Esos períodos de la vida

Esos periodos de la vida

Hace ya bastantes años, tantos que yo era aún un rapaciño, no se podía decir rapaz porque tendría 7 u 8 años, cuando mi padre estaba en Lalín, estación de ferrocarril, pues el era ferroviario o ferrocarrilero como dicen otras gentes, ocurrió que estaba trabajando en una huerta, en unos terrenos que Renfe destinaba a sus empleados, para que los trabajasen.

En esto vemos a un señor, pues yo estaba más que nada acompañando a mi padre en la labor, que estaba segando la hierba en un prado muy cercano a nuestra huerta.

Mi padre notaba que al señor le costaba cortar esa hierba con aquella herramienta que por aquellos tiempos se usaba: la guadaña. Se acercó a él y, previo saludo, le dijo: me llamo Antonio y soy ferroviario, estoy trabajando en esa huerta que usted ve ahí, me pareció ver que le estaba costando segar esa hierba y me dije: voy echarle una mano a ese buen hombre y aquí estoy. Sí es que la hierba está algo dura; descanse usted un poquito.

La verdad es que mi padre se lo dijo con doble sentido. Primero, evidentemente, para ayudar a ese hombre y después comprobar algo que a mi padre le llamó la atención; si esa guadaña estaba en las mejores condiciones para hacer su labor.

La guadaña, para quien no fue agricultor, o no desarrolló nunca esta labor, sepa que es una herramienta, hoy quizá ya más en desuso por el adelanto tecnológico del campo, máquinas segadoras…. etc, con un mango de madera normalmente de aproximadamente metro y medio de largo y una especie de salientes para poder cogerla sin que resbale, con una parte cortante curveada de acero, de 1’5 metros de longitud aproximado.

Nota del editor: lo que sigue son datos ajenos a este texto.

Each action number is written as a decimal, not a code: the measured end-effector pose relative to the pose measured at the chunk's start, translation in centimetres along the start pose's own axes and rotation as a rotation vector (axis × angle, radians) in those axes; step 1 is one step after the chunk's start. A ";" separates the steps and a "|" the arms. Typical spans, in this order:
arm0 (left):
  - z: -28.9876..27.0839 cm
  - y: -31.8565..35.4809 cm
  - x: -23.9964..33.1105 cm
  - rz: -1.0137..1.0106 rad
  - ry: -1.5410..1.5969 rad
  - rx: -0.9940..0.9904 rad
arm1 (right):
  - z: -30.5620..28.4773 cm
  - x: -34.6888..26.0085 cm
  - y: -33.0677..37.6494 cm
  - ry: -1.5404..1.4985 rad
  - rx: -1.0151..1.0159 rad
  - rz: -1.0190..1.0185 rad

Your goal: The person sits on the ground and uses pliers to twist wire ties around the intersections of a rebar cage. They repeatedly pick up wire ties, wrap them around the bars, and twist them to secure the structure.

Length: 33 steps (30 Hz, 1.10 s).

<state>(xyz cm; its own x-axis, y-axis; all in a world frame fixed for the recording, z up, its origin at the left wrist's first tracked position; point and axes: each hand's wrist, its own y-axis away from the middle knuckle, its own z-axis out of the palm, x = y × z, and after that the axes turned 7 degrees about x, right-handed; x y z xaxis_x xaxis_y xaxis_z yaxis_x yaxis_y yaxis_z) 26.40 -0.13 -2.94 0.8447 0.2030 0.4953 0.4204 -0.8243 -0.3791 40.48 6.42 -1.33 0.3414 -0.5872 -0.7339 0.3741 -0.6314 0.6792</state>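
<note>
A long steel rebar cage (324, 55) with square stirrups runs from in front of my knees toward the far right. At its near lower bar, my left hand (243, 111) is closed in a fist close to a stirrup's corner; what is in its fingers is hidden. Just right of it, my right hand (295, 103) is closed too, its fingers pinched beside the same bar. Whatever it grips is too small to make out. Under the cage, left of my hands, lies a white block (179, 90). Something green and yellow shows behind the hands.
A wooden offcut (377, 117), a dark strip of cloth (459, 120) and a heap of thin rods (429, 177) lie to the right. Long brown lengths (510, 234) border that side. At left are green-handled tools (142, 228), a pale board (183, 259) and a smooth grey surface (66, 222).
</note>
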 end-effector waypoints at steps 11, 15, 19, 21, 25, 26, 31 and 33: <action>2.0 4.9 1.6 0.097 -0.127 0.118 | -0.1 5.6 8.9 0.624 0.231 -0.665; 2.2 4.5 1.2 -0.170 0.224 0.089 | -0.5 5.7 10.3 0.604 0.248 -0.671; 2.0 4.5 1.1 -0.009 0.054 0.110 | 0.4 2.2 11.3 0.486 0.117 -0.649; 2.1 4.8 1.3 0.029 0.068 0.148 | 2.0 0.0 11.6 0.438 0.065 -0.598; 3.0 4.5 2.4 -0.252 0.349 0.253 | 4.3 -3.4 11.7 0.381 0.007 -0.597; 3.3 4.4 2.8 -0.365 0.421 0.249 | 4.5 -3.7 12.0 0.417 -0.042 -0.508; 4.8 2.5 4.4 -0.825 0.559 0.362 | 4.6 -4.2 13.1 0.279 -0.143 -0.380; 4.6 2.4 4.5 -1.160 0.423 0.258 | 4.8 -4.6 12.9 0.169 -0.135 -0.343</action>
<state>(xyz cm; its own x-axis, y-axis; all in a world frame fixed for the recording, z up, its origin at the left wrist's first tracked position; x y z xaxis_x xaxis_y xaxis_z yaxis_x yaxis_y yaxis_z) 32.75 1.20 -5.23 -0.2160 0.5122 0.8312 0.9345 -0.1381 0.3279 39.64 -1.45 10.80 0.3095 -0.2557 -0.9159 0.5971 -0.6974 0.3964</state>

Pues bien, esta parte cortante hay que tenerla siempre muy bien preparada para que el corte de la hierba se haga con el menor esfuerzo posible. Para esto hay dos pasos muy importantes que hacer: enderechar todo lo que se pueda la parte cortante o hilo con un martillo o pieza de martillar, porque se va deteriorando al usarla ( era característico ver al campesino sentado en un camino, acera… etc  haciendo esa labor).  En muchas partes de Galicia a este trabajo se le llamaba “cabruñar”.
Después la otra labor antes de iniciar el trabajo de la siega, era afilar bien ese hilo que se había preparado previamente con una piedra de esmeril. Estas dos labores fue las que llevó mi padre a comprobar en aquella guadaña. Mi padre le dijo que eran muy importantes. Eran la base de su funcionamiento.

Se lo agradeció eternamente; llegando a decirle que no se acordaba de haber hecho esa labor… si es que alguna vez la hiciera… Mi padre se lo dijo riendo: “pues ahora procure no olvidarse más”. Mi padre llegó a ir a su casa para enseñarle como lo hacía él normalmente. Tanto el martillo como la piedra los solían guardar en el hueco interior de un trozo de cuerno.

Al fin y a la postre este señor vino a ser familiar de la familia Cuiña de Lalín, entre las que se encontraba el político José Cuiña.